居住者による土地購入が前提であったプロジェクトは賃貸居住を許さない制約が出る。当初から参加者が運営する賃貸住宅を作る場合もあるが、無理して住宅ローンを組む世帯にはハードルが高い。「永山ハウス」はスケルトン部分の1階を店舗に利用することで建設費の負担はあるものの、賃貸料収益でマンションの管理費と修繕費を賄うシステムが出来た。しかし賃貸住宅までの投資は難しい。とりわけ分譲の中での賃貸利用は利用者意識がどうなのか、運営にはリスクが有りそうである。恐らく賃貸需要は有ると思うが、当初からマンション購入者に理解を促すことは困難だと思っている。
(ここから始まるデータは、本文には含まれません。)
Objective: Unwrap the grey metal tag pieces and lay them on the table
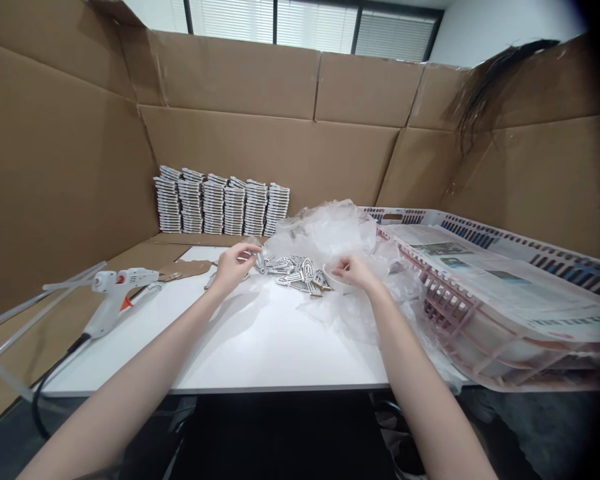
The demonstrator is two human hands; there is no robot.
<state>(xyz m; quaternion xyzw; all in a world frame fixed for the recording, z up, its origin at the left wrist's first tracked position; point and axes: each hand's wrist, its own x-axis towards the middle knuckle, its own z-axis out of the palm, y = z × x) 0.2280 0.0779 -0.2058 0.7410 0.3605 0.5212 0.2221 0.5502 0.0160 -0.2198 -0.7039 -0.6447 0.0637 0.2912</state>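
Forearms [150, 367] reach between glue gun [111, 303] and basket [473, 320]; left hand [233, 267] pinches small piece [260, 262], right hand [355, 271] curls closed at crumpled plastic [330, 230].

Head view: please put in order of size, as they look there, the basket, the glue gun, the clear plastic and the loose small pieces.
1. Basket
2. Clear plastic
3. Glue gun and loose small pieces: too alike to rank surely.

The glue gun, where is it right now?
In the head view, the white glue gun is at the left end of the white tabletop, left of the left hand, its black cord trailing down.
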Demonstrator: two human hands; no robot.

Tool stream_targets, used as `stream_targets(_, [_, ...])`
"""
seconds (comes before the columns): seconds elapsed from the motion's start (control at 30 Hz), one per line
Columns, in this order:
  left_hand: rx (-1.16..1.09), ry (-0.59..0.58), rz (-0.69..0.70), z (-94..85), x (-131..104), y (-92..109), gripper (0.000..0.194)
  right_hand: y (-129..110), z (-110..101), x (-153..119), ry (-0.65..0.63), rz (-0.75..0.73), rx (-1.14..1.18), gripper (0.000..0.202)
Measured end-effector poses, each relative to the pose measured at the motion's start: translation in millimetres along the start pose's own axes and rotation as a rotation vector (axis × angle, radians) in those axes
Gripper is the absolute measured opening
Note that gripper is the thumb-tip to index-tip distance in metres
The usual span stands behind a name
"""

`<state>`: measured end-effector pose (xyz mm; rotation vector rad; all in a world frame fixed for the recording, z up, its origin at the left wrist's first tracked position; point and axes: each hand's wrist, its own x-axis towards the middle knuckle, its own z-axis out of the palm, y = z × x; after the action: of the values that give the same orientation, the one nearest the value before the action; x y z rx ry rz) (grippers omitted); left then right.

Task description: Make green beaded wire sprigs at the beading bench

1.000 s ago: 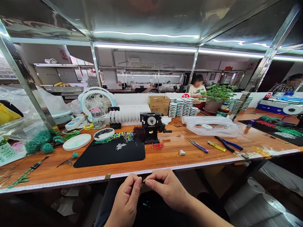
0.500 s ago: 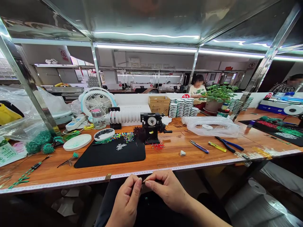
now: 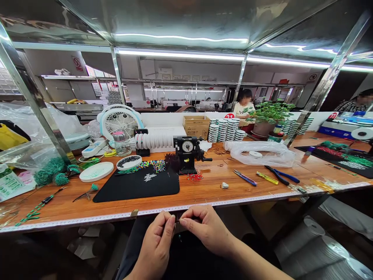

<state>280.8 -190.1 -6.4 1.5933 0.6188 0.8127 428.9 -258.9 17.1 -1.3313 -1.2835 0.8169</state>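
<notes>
My left hand and my right hand meet just below the table's front edge, above my lap. Thumb and forefinger of each are pinched together around a thin dark strand running between the fingertips. Its exact kind is too small to tell. A small teal speck, perhaps a bead, shows just below the fingertips against dark clothing. Beyond the hands lies a black mat with a pile of small white pieces and multicoloured beads.
A black hand-cranked winder stands behind the mat, white spools on its shaft. To the right lie tweezers, a yellow-handled tool and blue-handled pliers. A white dish sits left. A co-worker sits across.
The fingertips have shifted very slightly, with the strand between them now showing more clearly. The camera view has tilted a little; things on the table stay put.
</notes>
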Motion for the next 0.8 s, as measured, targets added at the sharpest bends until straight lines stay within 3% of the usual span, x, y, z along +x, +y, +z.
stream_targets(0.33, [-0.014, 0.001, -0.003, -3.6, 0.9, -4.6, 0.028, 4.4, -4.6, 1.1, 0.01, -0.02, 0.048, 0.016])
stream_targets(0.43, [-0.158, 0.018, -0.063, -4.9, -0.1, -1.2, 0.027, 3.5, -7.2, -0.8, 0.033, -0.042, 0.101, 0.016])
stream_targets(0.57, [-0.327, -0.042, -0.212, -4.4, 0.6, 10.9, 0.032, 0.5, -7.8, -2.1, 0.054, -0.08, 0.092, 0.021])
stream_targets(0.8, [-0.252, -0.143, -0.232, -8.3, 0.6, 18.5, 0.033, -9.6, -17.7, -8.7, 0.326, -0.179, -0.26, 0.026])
従って第三弾は賃貸でのコミュニティか、賃貸と分譲の合体を狙っている。地主と入居者の協同事業としてのコーポラティブ住宅である。多摩ニュータウン周辺には土地を有していて有効利用できていない地権者が多い。比較的便利な土地でも駐車場として利用していたり、農地のように使っていたりと未利用地が散在する。宅地並み課税を避けて生産緑地として課税を軽減している土地も多く、相続税対策や就農の限界を感じている地主も多い。こうした地主達はアパート業者から賃貸住宅建設を勧められて賃貸物件を建設する例が多く見受けられるが、空き家リスクは不安で、「借り上げ補償」という言葉に騙されて、将来的な付けを残すことになる。こうした地主に対して入居する人が決まっているコーポラティブ住宅造りでコラボすることをお勧めしたい。
持ち家と賃貸の共存は若い世代から高齢者までの混在が可能だ。マンション形式の地権者分譲タイプの事業で有ればリスクが回避され、購入者も原価で購入できる。地主としても賃貸入居者が決まっているのだから安心して賃貸住戸を供給できる。空き家リスクも永続的な入居者が居ることで不安は解消されるしコミュニティがしっかりしている分、将来的な建物管理にも不安はない。おまけに企画段階で居住者の必要な施設を整備することも出来るし、住まいの形も多様に展開できる。子育て支援と単身高齢者の安心居住のコレクティブ住宅だって実現可能だ。本来の住まいの原点である、多世代が集まるコミュニティこそが目標なのだ。